Supplied data |

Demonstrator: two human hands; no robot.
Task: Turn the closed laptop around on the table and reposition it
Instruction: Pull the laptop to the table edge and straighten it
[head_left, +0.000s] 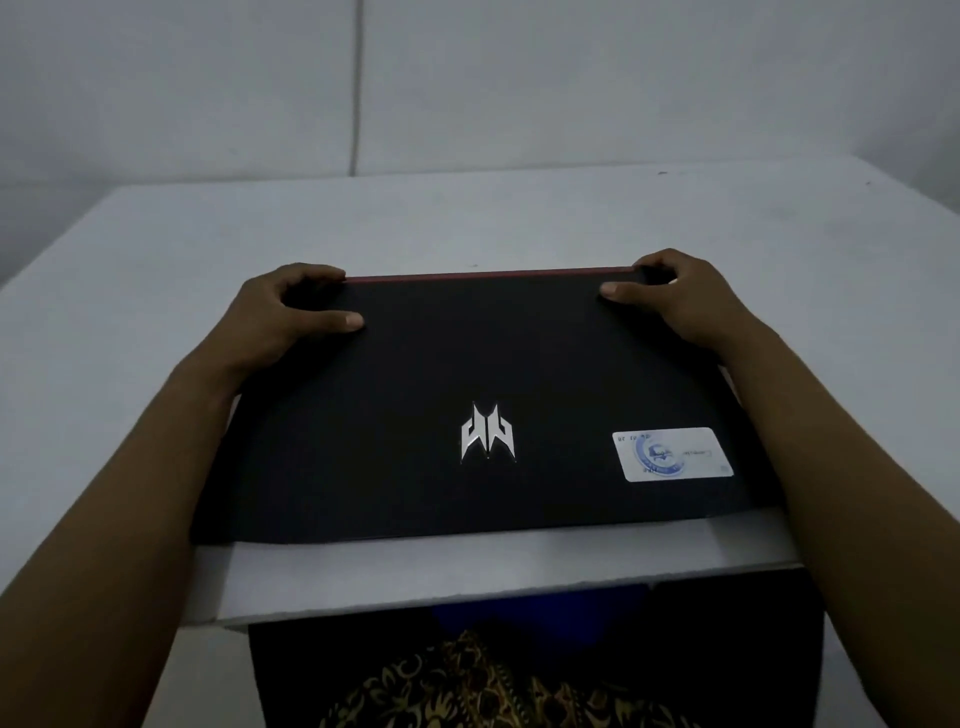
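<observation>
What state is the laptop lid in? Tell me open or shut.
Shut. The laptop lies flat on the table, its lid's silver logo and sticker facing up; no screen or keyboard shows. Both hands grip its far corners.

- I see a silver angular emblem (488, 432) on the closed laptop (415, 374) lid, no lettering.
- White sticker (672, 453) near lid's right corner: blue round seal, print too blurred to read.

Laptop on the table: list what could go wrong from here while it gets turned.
1. The laptop lies close to the table's near edge; a wide swing might push a corner past it.
2. The left hand and right hand grip only the far corners, so the near side could drag or slip.
</observation>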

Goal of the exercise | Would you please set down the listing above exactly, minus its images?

Result of the task |
Demonstrator: two human hands; no robot.
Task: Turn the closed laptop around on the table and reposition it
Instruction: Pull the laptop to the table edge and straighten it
[head_left, +0.000s] 
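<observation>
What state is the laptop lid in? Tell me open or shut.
Shut. The laptop lies flat on the table, its lid's silver logo and sticker facing up; no screen or keyboard shows. Both hands grip its far corners.

- I see a silver angular emblem (488, 432) on the closed laptop (415, 374) lid, no lettering.
- White sticker (672, 453) near lid's right corner: blue round seal, print too blurred to read.

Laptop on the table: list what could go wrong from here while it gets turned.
1. The laptop lies close to the table's near edge; a wide swing might push a corner past it.
2. The left hand and right hand grip only the far corners, so the near side could drag or slip.
</observation>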

This exercise has nothing further to it.